The Morgan Stanley at Work study also found that 31% of American workers have reduced their 401(k) contributions and 26% have reduced their efforts to reduce their debt.
The company’s State of the Workplace II: Financial Benefits study found that 62% of employees reduced their contributions to long-term and short-term savings to offset inflation. It also found that 71% of American workers experience financial stress that negatively affects both their work and personal life, and 84% of human resources managers fear that this stress will affect productivity.
The impact of inflation on employee well-being, both now and in the future, should not be underestimated, said Anthony Bunnell, chief retirement officer at Morgan Stanley at Work.
“Yes, people will reduce their contributions to adapt to the increase in the cost of living. High inflation has raised the cost of goods in a way that doesn’t seem temporary, and people have to take that into account somehow,” he said. “Most don’t have any savings, so it often comes from retirement, and that’s hard.”
It’s also unclear whether employers will give cost-of-living increases to employees, as they also try to offset inflation, he said. However, 90% or more of employees and HR managers said they believe financial benefits should be reassessed in 2023 in light of inflation and rising interest rates.
The annual survey polled 1,000 US adult workers and 600 HR executives in July.
One area where employees and HR leaders were closely aligned was the call for a greater focus on employees to understand their financial benefits and how to maximize them – 96% of HR and 89% of employees agreed that employers should strengthen their support.
However, the two groups differ on the importance of a relationship with a financial advisor for the big issue of retirement planning. While 52% of employees said access to a financial advisor was their top choice to help them plan for retirement, only 40% of HR leaders felt the same way and preferred retirement investment options based on goals or access to retirement planning tools and calculators.
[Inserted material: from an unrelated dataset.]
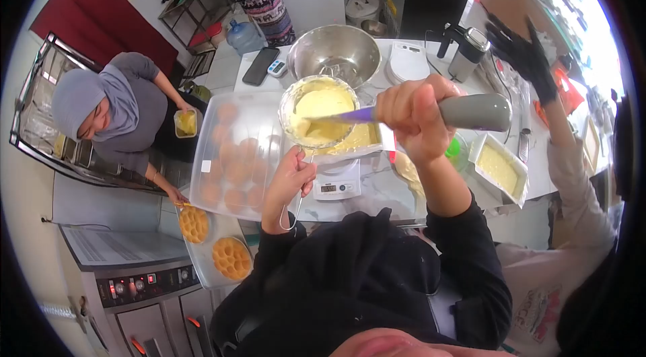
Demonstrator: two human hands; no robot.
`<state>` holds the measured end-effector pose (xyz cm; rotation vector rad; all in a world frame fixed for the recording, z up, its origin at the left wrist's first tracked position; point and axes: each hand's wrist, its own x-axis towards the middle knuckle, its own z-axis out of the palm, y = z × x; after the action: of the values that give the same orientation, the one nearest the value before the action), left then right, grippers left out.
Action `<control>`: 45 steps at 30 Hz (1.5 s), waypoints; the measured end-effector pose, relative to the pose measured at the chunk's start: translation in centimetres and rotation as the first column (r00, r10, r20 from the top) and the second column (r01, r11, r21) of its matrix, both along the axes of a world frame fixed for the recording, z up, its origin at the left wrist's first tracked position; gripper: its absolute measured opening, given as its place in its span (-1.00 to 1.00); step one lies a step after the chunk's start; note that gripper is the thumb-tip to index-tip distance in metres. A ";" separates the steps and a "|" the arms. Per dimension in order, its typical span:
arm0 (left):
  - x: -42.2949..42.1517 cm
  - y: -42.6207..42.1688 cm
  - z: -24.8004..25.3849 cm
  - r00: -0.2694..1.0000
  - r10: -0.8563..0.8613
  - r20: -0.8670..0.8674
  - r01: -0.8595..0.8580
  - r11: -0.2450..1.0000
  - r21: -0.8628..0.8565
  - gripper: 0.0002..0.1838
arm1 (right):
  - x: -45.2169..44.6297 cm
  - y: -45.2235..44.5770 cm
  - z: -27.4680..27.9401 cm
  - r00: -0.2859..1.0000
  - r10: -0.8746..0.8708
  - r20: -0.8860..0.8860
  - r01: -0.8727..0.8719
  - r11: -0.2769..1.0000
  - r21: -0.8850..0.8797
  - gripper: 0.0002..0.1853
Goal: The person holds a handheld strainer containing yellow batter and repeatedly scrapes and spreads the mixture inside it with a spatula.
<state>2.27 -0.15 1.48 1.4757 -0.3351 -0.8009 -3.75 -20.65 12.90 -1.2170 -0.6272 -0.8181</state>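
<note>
My left hand is closed round the wire handle of a round sieve, which holds pale yellow batter. In my right hand is a spatula with a grey handle and a purple shaft, its tip in the batter. Below the sieve, a lined rectangular pan with yellow batter rests on a white digital scale. Behind the sieve stands a steel bowl with a whisk inside.
Left of the sieve is a clear-lidded box of round items. A second batter pan, a hand mixer and another scale are on the right. Co-workers stand left and behind; a black-gloved hand reaches in at right.
</note>
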 end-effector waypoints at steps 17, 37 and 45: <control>-2.0 -1.0 0.1 0.998 0.057 0.000 -0.056 0.997 -0.048 -0.78 | 3.8 3.1 -3.4 0.930 -0.364 -0.047 0.366 0.926 0.087 -0.74; -0.8 -0.7 -0.7 0.999 0.031 -0.022 -0.032 0.997 -0.071 -0.75 | 1.5 2.1 -1.7 0.960 -0.191 -0.204 0.168 0.978 -0.121 -0.71; -1.2 -0.5 -1.1 1.000 0.012 -0.013 -0.012 1.000 -0.012 -0.77 | 1.5 4.2 -0.9 0.936 -0.317 -0.152 0.322 0.947 0.005 -0.66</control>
<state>1.12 -0.68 0.37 1.4597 -0.3203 -0.7978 -2.25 -16.41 11.96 -1.3596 -0.2953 -0.9919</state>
“This is where the financial advisor really adds value, because sometimes employees need the extra context to make decisions. For example, is there a way to contact employees who are reducing retirement savings contributions? Bunnel said. “The time value of money is so critical and when the market is depressed, that’s the best time to buy. If you withdraw $100 a month from your contribution to hedge against inflation, what can that contribution mean? when buying in a depressed market?”